My daughter and I spent about ten days in New Mexico her first year at college. On her way back east, she stopped in Omaha for New Year's with her dad. My sister was teaching in Gallup that year. We spent a week in Gallup, just hanging out loving one another including my niece who might have been the cutest, more charismatic toddler that has ever lived. Seriously, she was one awesomely adorable kid.
For anyone reading who does not know this, Gallup, NM is in the heart of a massive Navajo reservation that sprawls across a large chunk of westernmost New Mexico and goes on deep into Arizona. And if you don't know much about Indians in America, it pretty much goes without saying that if you are living in the heart of a huge chunk of Indian country, you are in a poor region.
The day after Christmas, I headed straight to Walmart, to buy my sister some kitchen stuff. Watching her prepare Christmas dinner with inadequate kitchen stuff had hurt me. And I had money at the time.
As I mentioned, in a previous post, the Walmart kitchen department in Gallup NM was picked over the day after Christmas. I have always thought kitchen stuff does not count as presents but that kitchen department was stripped clean, which suggested to me that poor people consider a new cheap frying pan gift worthy. I did not consider some cheesey pots and pans gift worthy. Just a nice thing to do for my sister.
The point is that I went to Walmart the day after Xmas. It was mobbed. Everyone in Gallup and most of the rez were there to return stuff they got that they didn't want and to try to score after-Christmas mark downs.
I picked up whatever I saw that I thought my sister could use. The stuff was such poor quality. A crappy pan is better than no pan. When I went to check out, there was one very long line and then, as a cashier became available, someone from the single line would advance to a cash register. But as soon as I got in line, and a cashier saw me, the only non-Navajo in line, the cashier waved me over, indicating that it was my turn even though I was not at the front of the line.

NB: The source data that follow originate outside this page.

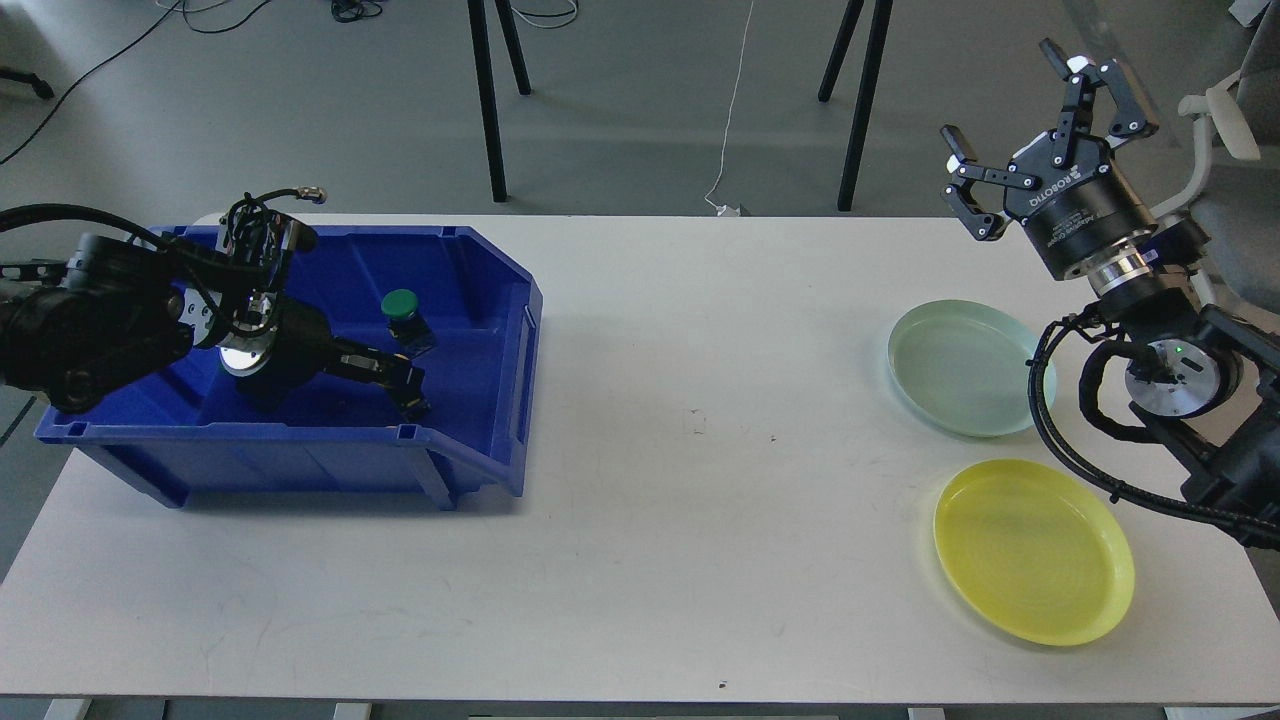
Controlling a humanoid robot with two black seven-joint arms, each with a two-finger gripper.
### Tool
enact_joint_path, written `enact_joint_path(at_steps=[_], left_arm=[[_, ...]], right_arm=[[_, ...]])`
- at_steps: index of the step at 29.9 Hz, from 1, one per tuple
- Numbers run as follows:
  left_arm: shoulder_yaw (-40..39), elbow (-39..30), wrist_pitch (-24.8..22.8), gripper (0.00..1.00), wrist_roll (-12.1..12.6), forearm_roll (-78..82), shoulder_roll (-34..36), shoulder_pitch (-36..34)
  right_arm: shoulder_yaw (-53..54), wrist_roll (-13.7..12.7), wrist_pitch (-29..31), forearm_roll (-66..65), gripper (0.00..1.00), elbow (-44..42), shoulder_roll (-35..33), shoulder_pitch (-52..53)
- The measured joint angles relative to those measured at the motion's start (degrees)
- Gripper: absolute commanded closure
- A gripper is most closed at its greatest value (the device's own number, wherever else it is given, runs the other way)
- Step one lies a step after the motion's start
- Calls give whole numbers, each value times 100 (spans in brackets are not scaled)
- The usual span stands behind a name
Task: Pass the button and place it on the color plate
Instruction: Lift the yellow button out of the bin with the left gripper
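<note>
1. Blue plastic bin [480, 330] sits at the left end of the white surface [650, 450], open front facing right.
2. Left claw [405, 375] reaches down inside the bin; fingers dark and overlapping, cannot tell whether spread or closed.
3. Green-capped button on a black base [403, 312] lies tilted inside the bin, just beside the left claw's tip; contact between them cannot be judged.
4. Pale green round plate [960, 370] rests on the surface at the right, bare.
5. Yellow round plate [1035, 550] lies nearer the front edge, just below the pale green one, apart from it, also bare.
6. Right claw [1020, 135] is raised above the far right corner, fingers spread wide, holding nothing.
</note>
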Motion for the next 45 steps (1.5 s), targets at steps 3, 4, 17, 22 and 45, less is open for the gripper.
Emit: enact_joint_path(at_steps=[3,4,17,22,45], left_arm=[[-21,-11,0,86,0,-2,7,-1],[-26,-16,0,88,0,-9,15,-6],[-1747,-1397,-1,92,2,-108,1605,-538],[-3258,-2019,0,93,0,-935,2359,-477],[-4457,-1878,0,92,1,-4081,-195,1896]], right_arm=[[1,0,0,0,0,1,0,-5],[1,0,0,0,0,1,1,-9],[53,0,0,6,0,-14,18,-22],[283,6,0,13,0,-19,31,-28],[663,95,-474,-3412,0,1342,511,-484]])
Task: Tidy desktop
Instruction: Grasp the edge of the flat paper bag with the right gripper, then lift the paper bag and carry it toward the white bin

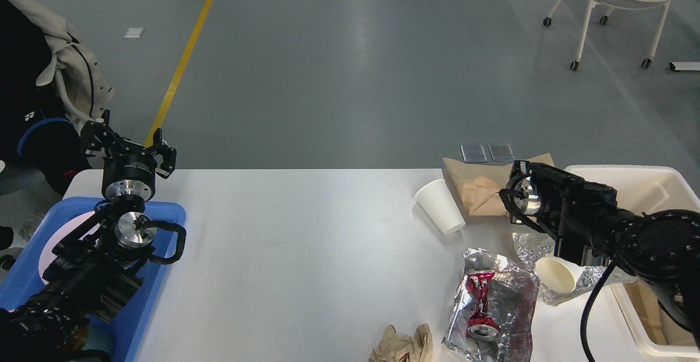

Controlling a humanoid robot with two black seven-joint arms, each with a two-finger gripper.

That's what life was like in Gallup, NM in December 1998. All the Navajo took it as a given that it was okay to waive a white person to the head of the line. All the whites did too. And the cashiers looked white. I imagine in a place as poor as Gallup, a job at Walmart is seen as a good job. Jobs would be scarce in such a place.
I refused my privilege and waited my turn. No one around me seemed to notice. I was repeatedly offered a chance, by one cashier after another, to jump to the front of the line. What? White people odn't have to wait in line?! When it was my actual turn, I ended up being waited on by the woman who had waived me out of turn. I told her I thought that her behavior was outrageous and she did not seem to understand why I thought she had done anything wrong. Racism seemed the norm to her, I guess.
White people get waived to the head of the line? That's normal? That's apartheid.
I later regretted buying that crap at Walmart because we went to Santa Fe for a few days and could have gone to Target and bought better stuff. But by then, my sisterly kindness budget had been depleted.